Ensuite, votre rente AVS dépendra des montants de vos cotisation, et donc de votre salaire: plus vous avez eu des revenus élevés, plus vous aurez cotisé, plus importante sera la rente. Pour une personne seule, il faut avoir gagné au moins 88.200 francs par ans en moyenne pour toucher la rente AVS maximale (2.450 francs par mois).

Bon à savoir: pour les couples mariés ou en partenariat enregistré, la rente AVS maximale est de 3.675 francs par mois (150% de la rente maximale individuelle), ce qui revient à 1.837,5 francs par personne.

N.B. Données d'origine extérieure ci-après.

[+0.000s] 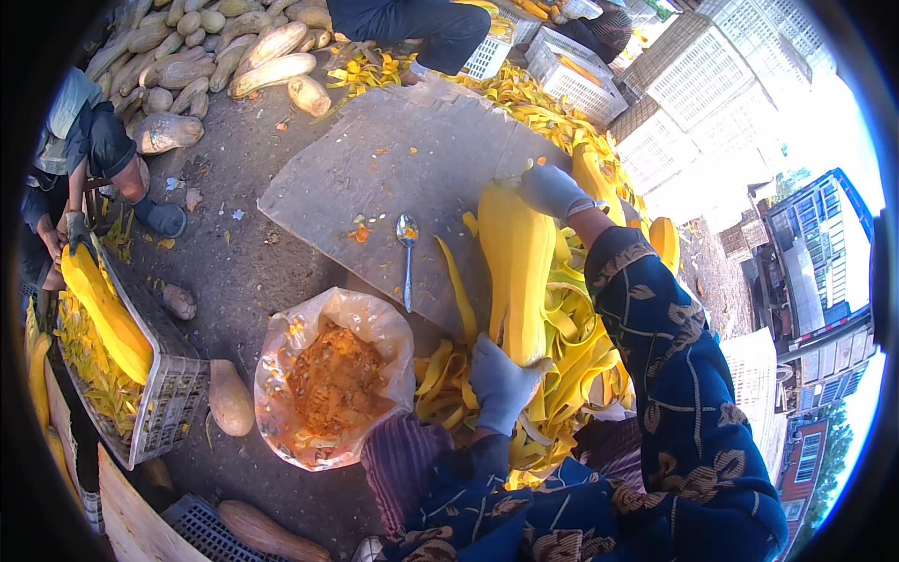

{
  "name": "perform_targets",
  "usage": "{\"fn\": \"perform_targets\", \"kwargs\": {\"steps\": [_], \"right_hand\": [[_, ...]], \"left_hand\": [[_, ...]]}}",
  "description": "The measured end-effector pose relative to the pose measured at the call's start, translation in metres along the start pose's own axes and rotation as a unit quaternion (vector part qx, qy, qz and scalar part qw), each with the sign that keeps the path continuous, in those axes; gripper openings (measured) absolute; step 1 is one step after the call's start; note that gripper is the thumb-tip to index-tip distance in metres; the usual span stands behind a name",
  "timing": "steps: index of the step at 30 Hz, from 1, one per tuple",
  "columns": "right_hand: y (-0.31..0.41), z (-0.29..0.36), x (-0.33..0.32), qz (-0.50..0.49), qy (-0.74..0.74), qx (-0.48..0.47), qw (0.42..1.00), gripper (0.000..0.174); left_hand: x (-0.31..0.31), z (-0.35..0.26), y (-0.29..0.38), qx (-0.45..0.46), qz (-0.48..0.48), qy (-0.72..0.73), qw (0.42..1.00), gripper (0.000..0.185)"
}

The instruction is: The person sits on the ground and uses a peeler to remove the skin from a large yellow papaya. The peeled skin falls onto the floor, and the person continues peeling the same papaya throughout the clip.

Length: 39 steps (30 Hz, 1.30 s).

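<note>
A long peeled yellow squash (518, 260) stretches in front of me, beside a plywood board (393, 161). My left hand (500, 386), in a grey glove, grips its near end. At the far end my right hand (551, 188), also gloved, has its fingers curled against the squash. Something shiny crosses my right wrist; whether it is a tool I cannot tell. On the board lies a metal spoon (407, 253) with orange pulp in its bowl. Long yellow peel strips (576, 344) pile up under and beside the squash.
A plastic-lined container (404, 330) of orange pulp and seeds stands left of my left hand. Farther left, a person (77, 161) holds a yellow squash (105, 309) over a crate (175, 393). Unpeeled squash (274, 74) are heaped far left; stacked crates (702, 70) stand at right.
</note>
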State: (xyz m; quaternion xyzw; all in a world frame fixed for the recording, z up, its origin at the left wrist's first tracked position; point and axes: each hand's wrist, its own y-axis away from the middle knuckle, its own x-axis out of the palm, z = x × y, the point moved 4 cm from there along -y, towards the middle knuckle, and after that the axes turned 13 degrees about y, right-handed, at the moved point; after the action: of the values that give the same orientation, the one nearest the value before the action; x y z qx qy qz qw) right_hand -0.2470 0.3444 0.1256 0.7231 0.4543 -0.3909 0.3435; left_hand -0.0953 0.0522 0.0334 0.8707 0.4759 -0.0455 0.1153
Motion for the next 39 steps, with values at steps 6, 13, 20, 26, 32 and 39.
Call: {"fn": "perform_targets", "kwargs": {"steps": [6, 13, 20, 26, 32, 39], "right_hand": [[0.024, 0.012, -0.008, -0.044, -0.114, -0.067, 0.990, 0.033], [0.062, 0.030, -0.027, -0.087, -0.169, -0.049, 0.981, 0.029], [0.090, 0.046, -0.063, -0.074, -0.240, -0.032, 0.967, 0.028], [0.110, 0.005, -0.059, -0.101, -0.234, 0.051, 0.966, 0.028], [0.105, 0.003, -0.015, -0.115, -0.275, 0.073, 0.952, 0.029], [0.143, 0.034, -0.003, -0.164, -0.276, 0.113, 0.940, 0.028]], "left_hand": [[-0.004, 0.002, 0.000, -0.010, -0.011, 0.000, 1.000, 0.101], [0.005, 0.008, 0.001, 0.007, -0.009, -0.006, 1.000, 0.100], [-0.003, 0.007, -0.001, 0.006, -0.030, -0.016, 0.999, 0.098], [0.002, 0.008, -0.001, -0.023, -0.001, 0.023, 0.999, 0.099], [-0.004, 0.001, -0.002, -0.041, 0.004, 0.009, 0.999, 0.104], [0.003, 0.011, -0.003, -0.021, -0.004, 0.012, 1.000, 0.100]]}}
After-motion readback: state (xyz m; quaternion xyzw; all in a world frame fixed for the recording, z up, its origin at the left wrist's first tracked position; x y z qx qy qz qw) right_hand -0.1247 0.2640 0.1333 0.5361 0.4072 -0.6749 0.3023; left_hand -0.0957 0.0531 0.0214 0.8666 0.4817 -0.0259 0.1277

Cas particuliers: retraite anticipée et retraite ajournée

Comme on l’a vu, l’âge de la retraite est fixé à 65 ans en Suisse pour les hommes, mais également pour les femmes depuis la réforme de l’AVS entrée en vigueur en janvier 2024. Cependant, il est possible de prendre sa retraite avant ou après l’âge de 65 ans: on parle alors de retraite anticipée et de retraite ajournée. Le système du premier pilier prend en compte ces cas particuliers.

Vous pouvez anticiper votre retraite de deux ans au maximum. Dans ce cas, vous devez continuer de payer les cotisations AVS, AI et APG pendant votre retraite anticipée. De plus, votre rente AVS mensuelle sera diminuée de:

  • 6,8% si vous anticipez votre retraite d’un an;

  • 13,6% si vous anticipez votre retraite de deux ans.

Vous pouvez ajourner votre retraite de cinq ans au maximum. Dans ce cas, vous devez continuer de payer les cotisations AVS, AI et APG pendant votre retraite ajournée. De plus, votre rente AVS mensuelle sera augmentée de:

  • 5,2% si vous ajournez votre retraite d’un an;

  • 10,8% si vous ajournez votre retraite de deux ans;

  • 17,2% si vous ajournez votre retraite de trois ans;

  • 24% si vous ajournez votre retraite de quatre ans;

  • 31,5% si vous ajournez votre retraite de cinq ans.